Tyson's act still plays, but can he win?


The story's the same as it always was, at least in the second (or is it third?) life of one Michael Gerard Tyson. "He's in the best shape of his life," they say of their man, who they declare is dedicated to once again ruling the heavyweight division with the iron fists that revitalized the game in the post-Ali era.

But then again, what would you expect to be said about this fighter, or any fighter for that matter? It's the old question that is asked every day – the "icebreaker" so to speak – to which you already know the answer, mainly because if there was some negative truth to be spoken, the fighter isn't going to tell you about it.

"How's training?"

What are the members of Team Tyson going to say? They're selling a pay-per-view fight on June 11 against Kevin McBride. Everything is going to be peachy in the land of Iron Mike. It's part of the game, and it's part of the ritual that precedes every fight these days.

So let's put that aside and look a little deeper. Ask Tom Patti, one of the last remaining links to Tyson's first life, about Mike Tyson circa 2005. After you get through the talk of his hard work, looking great, etc., etc., you get to a true answer from someone who knows him pretty well. And it's a sign of hope for the fans who would want nothing less than to see Tyson once again at the top of the heavyweight division.

"He's not creating any excuses for himself," said Patti. "And whether you can have a psychological up or down day, Mike is paying no mind to that and he just comes to the gym and works."

At 38, maybe Tyson has grown up. Maybe, with his lifestyle thrown in upheaval by bankruptcy filings and the realization that he may wind up like some of the old-time fighters he worshipped, the Brooklyn native has looked in the mirror and decided that this is indeed his last chance to set himself up for life after boxing. To do that, he will have to go to the gym every day, even when he doesn't feel like it, even when his personal life intrudes, and work.
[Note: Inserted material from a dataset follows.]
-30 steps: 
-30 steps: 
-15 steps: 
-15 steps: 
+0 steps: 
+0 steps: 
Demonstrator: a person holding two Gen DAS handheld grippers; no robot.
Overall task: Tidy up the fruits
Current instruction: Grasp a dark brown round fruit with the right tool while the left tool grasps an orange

Yet as he approaches 40, even a rigorous schedule and complete focus may not be enough. Sure, it should be enough to beat the Kevin McBrides of the world, but what happens when the level of competition gets amped up and Tyson is facing younger and bigger foes, intent on adding an old gunslinger to their belts?

This is not the same wrecking ball that dominated boxing in 1986. And that may be the problem, since the media and the fans expect a grown man with years of mileage on him to be a ferocious 21-year-old kid again.

"I don't think it's too much to expect Mike to have some of the same intensity from when he was 15, 18, 20 years old," said Patti. "And I'll tell you why – he has incredible speed still, and he has striking power that has never gone away. So if you put Mike in a situation where he is fully conditioned and he has the interest to fight, you have as dangerous a fighter – if not more so, because he has more experience."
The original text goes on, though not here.